Tinggal ibu Aldi dan Ayah Aldi yang kini masih menenangkan Aldi.

"Kamu yang kuat supaya Aulia juga kuat di dalam. Ini semua di luar kehendak kita. Kamu berdoa supaya nggak terjadi apa-apa," Dittha menenangkan, menggenggam kuat tangan putranya.

Aldi tak menyangka. Semuanya terasa begitu cepat. Baru beberapa jam lalu Aulia memintanya membelikan martabak durian. Baru tadi pagi ia mengelus perut Aulia, baru tadi pagi ia melihat Aulia membuatkannya sarapan.

"Ibu dan Ayah urus administrasinya. Kamu tunggu di sini," Aldi masih diam begitu ibu dan ayahnya pergi. Sungguh, ia sedang kacau.

Aldi bersandar di kursi tunggu yang menempel pada tembok. Ia terus berdoa supaya Aulia dan anaknya baik-baik saja. Siapa yang bisa tenang saat istrinya sedang berjuang demi dirinya?

Suara sepatu memecah konsentrasi Aldi. Rachel datang masih dengan seragam putih abu-abunya. Sudah jam pulang sekolah. Dan dokter belum keluar juga, padahal sudah lewat beberapa jam sejak operasi dimulai.

"Kak Yaya gimana?" Rachel tak kalah cemas.

"Masih dioperasi."

"Sabar ya, Bang." Rachel menepuk pundak Aldi.

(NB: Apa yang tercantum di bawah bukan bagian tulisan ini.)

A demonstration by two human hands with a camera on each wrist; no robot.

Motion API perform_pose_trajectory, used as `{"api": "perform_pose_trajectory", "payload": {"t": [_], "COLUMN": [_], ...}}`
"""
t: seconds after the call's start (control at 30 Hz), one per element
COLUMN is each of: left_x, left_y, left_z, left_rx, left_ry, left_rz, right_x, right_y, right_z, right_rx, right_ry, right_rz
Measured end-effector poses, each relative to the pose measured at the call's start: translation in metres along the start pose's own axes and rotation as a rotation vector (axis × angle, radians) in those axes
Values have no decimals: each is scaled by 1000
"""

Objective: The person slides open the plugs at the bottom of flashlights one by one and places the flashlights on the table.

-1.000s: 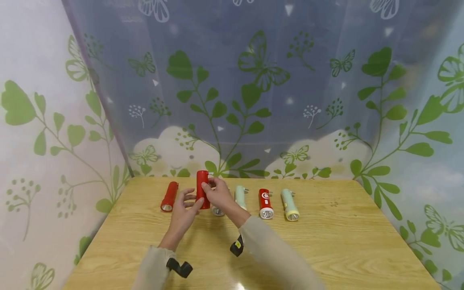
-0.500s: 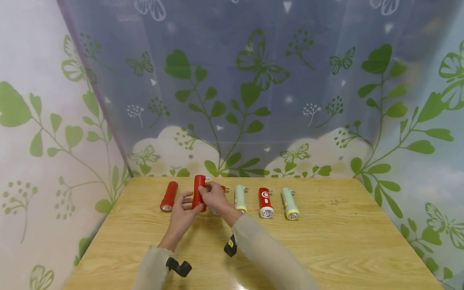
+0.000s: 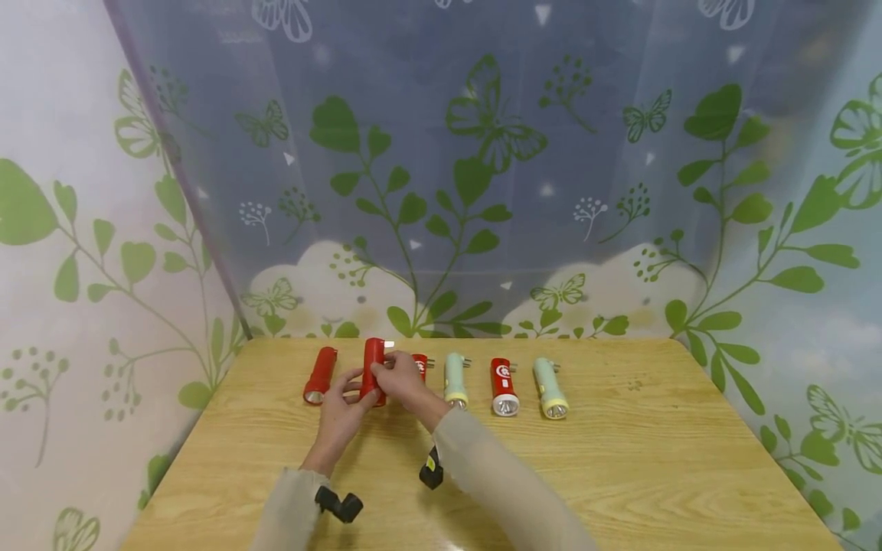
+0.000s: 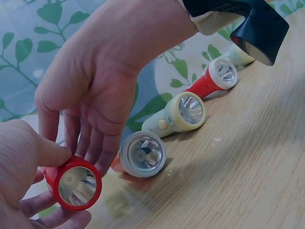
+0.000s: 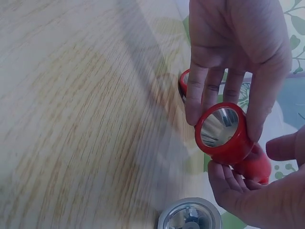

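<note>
A plain red flashlight is held upright between both hands, lens end down, close over the table. My left hand grips its lower part from the left, thumb and fingers around the head. From the other side my right hand holds its body with thumb and fingers. The round reflector with its red rim shows in the left wrist view. Left of the hands lies another red flashlight. A red-and-white flashlight is partly hidden behind my right hand.
Right of the hands, in a row, lie a mint-green flashlight, a red-and-white one and a second mint-green one, plug prongs sticking out. All rest on a wooden table against a leaf-patterned curtain.
Both hands have moved the held red flashlight left and slightly down, toward the red flashlight at the left. More of the red-and-white flashlight behind the right hand now shows.
</note>
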State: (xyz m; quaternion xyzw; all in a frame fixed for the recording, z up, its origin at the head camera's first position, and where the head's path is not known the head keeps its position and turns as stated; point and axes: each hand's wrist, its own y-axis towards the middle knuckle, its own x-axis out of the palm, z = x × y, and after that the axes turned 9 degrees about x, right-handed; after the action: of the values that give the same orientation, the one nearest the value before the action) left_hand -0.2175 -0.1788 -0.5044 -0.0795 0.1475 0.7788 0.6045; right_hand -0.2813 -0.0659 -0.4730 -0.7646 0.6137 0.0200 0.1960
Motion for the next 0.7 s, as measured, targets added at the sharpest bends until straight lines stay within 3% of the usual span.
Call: {"api": "perform_pose_trajectory", "payload": {"t": [0.33, 0.7], "left_x": [0, 3], "left_y": [4, 13], "left_z": [-5, -22], "left_rx": [-9, 0], "left_ry": [36, 88], "left_rz": [4, 6], "right_x": [4, 7], "right_y": [-2, -2], "right_z": [1, 1], "right_rx": [-4, 22], "right_ry": [-77, -133], "right_rz": [-6, -2]}}
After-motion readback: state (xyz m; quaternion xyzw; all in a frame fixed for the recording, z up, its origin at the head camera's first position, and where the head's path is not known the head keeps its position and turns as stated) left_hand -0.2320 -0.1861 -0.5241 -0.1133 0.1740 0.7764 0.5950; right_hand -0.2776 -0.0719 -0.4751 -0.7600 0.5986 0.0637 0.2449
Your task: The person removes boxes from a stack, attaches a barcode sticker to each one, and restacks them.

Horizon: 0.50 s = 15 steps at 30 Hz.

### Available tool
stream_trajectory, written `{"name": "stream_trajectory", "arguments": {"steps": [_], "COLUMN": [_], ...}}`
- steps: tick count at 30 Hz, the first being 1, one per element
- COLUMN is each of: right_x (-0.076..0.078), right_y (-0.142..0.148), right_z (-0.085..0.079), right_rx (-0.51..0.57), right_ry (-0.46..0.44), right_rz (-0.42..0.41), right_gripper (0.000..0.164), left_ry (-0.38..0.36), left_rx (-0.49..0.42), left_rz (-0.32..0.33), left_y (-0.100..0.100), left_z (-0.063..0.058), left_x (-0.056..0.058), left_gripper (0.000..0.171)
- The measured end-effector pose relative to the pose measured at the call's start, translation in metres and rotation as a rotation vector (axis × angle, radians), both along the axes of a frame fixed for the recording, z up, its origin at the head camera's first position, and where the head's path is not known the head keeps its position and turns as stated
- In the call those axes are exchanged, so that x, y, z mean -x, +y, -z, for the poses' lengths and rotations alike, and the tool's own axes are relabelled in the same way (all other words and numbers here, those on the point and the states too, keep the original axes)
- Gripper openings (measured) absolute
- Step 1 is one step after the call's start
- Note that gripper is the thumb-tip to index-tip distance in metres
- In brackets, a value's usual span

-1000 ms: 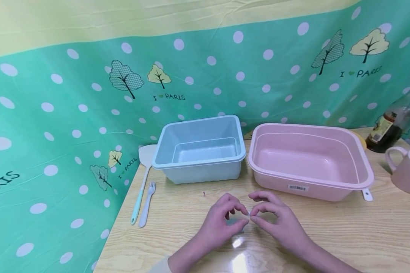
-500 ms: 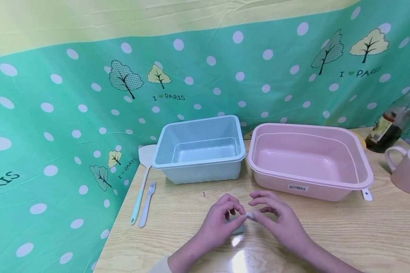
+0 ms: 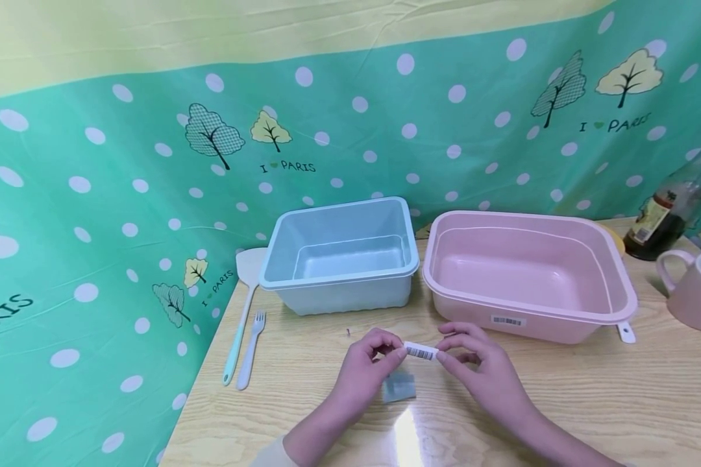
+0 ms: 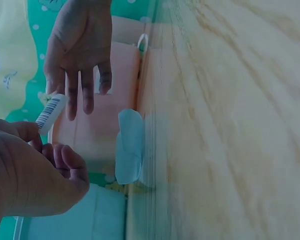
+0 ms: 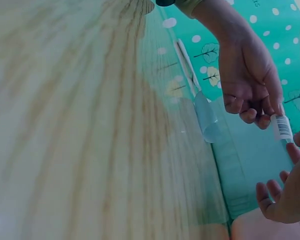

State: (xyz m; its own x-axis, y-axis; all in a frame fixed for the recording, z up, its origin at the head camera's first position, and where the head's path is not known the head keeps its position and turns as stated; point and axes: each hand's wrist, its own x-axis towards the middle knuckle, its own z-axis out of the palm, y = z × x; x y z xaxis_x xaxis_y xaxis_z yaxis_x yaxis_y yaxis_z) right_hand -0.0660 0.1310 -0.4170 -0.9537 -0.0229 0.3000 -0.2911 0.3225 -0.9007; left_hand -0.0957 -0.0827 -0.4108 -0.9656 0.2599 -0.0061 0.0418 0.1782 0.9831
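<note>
- Head: label (image 3: pixel 420 351) has shifted towards 12 o'clock, barcode now exposed; I judge it accessible for handling. Fingers of my left hand (image 3: pixel 356 375) and right hand (image 3: pixel 492 371) pinch opposite ends; long axis 9:30–3:30.
- Left wrist: axis 7–1 o'clock, above the worktop (image 4: pixel 225 140).
- Right wrist: axis roughly 11–5 o'clock.

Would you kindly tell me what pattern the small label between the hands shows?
The label is white with black barcode stripes, clearest in the head view.
</note>
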Motion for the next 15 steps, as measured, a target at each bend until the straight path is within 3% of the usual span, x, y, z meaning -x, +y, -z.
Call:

Tak lama, Juna datang bersama Riska dan Attha yang tampak membaik. Berbarengan dengan itu, Dokter Arum keluar.

"Keluarga Aulia?" tanyanya. Semua orang langsung mendekat.

"Bu Aulia melahirkan bayi laki-laki. Tapi karena lahir sebelum waktunya, dia lahir prematur dan harus diinkubasi kurang lebih satu bulan." jelasnya.

"Aulia??" Tanya Attha. Dokter Arum bergeleng, memasang wajah menyesal. Seketika itu dunia Aldi rasanya luruh.

"Ibu Aulia mengalami pendarahan. Kami sudah melakukan yang semaksimal mungkin. Keadaan beliau sedang kritis. Akan segera kami pindahkan ke ICU."

"Tapi Aulia nggak papa kan, dok?" tanya Attha lagi.

"Kita akan berusaha semaksimal mungkin, Bu. Sekarang yang dibutuhkan hanya doa." jawab Dokte Arum.

"Lakukan yang terbaik, Dok."

Dokter Arum mengangguk, "Saya permisi dulu,"

OoO

Aldi ditemani Juna dan Attha masuk ke dalam ruangan inkubasi. Ada beberapa kotak inkubator yang di dalamnya terdapat bayi-bayi mungil.

Salah seorang perawat menuntun mereka, membawa mereka ke kotak inkubator milik buah hati Aldi.

"Gantengnya cucu nenek," ujar Attha lirih. Aldi tersenyum haru.

"Keponakannya siapa dulu dong, Ma," kata Juna riang. Terlihat sedih hanya akan membuat semuanya semakin kalut.

"Kamu adzani dulu," pinta Attha pada Aldi. Aldi mengangguk dan menunduk, menyamakan tingginya dengan makhluk kecil di dalamnya.

Tak satu atau dua kali air mata Aldi menetes saat melantunkan adzan untuk anaknya. Bagaimana bisa malaikat sekecil ini harus berpisah dari rahim ibunya. Mirisnya lagi, ia belum bisa bertemu Aulia yang sedang kritis.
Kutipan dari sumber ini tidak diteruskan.